◆ **Work required**:
Using the data that follows, return exactly the lines from the one that contains "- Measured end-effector" through the one that contains "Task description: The", ends included.
[Opening Raw data section]
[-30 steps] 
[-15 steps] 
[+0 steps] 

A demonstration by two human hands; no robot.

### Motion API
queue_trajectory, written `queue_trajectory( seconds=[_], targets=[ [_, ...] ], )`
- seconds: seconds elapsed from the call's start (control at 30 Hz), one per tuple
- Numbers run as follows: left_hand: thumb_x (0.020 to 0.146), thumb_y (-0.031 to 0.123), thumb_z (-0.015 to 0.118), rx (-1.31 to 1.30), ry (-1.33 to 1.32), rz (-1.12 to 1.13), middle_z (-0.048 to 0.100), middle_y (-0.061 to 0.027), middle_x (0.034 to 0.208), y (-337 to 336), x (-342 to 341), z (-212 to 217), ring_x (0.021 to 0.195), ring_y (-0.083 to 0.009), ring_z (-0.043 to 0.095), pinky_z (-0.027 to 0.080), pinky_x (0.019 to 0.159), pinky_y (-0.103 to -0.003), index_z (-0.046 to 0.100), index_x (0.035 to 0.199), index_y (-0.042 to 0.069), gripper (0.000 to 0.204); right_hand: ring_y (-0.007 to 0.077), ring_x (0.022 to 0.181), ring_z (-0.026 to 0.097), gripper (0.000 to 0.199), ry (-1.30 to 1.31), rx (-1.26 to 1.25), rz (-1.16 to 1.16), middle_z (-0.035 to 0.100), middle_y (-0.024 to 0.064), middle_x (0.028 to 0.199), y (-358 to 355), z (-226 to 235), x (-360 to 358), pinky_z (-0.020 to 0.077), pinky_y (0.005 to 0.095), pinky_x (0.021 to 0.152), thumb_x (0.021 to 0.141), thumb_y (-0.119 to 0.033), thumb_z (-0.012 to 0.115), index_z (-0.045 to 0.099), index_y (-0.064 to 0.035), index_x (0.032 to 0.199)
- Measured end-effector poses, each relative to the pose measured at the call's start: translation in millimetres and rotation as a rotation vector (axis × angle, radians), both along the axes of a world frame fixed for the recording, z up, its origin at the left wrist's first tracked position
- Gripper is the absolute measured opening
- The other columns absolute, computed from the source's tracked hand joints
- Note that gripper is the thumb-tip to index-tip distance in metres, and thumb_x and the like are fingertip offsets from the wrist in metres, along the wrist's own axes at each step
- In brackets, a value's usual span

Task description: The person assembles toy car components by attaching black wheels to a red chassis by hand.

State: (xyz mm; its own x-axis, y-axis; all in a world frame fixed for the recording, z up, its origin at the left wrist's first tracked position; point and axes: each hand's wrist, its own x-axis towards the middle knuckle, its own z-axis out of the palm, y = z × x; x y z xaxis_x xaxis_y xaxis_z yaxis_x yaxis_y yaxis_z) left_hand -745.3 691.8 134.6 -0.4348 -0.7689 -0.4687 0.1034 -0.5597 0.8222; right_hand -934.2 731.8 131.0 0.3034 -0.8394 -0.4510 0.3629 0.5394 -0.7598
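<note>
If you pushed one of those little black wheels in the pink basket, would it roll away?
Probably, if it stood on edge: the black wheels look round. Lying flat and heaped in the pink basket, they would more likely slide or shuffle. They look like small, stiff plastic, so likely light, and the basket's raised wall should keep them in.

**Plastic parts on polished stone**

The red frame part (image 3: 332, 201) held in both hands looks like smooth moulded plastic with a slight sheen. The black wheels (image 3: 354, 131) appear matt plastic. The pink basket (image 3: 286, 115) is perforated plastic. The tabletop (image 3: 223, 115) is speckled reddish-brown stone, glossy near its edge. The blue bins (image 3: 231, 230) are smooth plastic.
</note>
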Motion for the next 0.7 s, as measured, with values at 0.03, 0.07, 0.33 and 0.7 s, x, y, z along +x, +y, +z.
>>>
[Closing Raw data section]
◆ **Reply**:
- Measured end-effector poses, each relative to the pose measured at the call's start: translation in millimetres and rotation as a rotation vector (axis × angle, radians), both along the axes of a world frame fixed for the recording, z up, its origin at the left wrist's first tracked position
- Gripper is the absolute measured opening
- The other columns absolute, computed from the source's tracked hand joints
- Note that gripper is the thumb-tip to index-tip distance in metres, and thumb_x and the like are fingertip offsets from the wrist in metres, along the wrist's own axes at each step
- In brackets, a value's usual span

Task description: The person assembles toy car components by attaching black wheels to a red chassis by hand.

The output contains nothing more.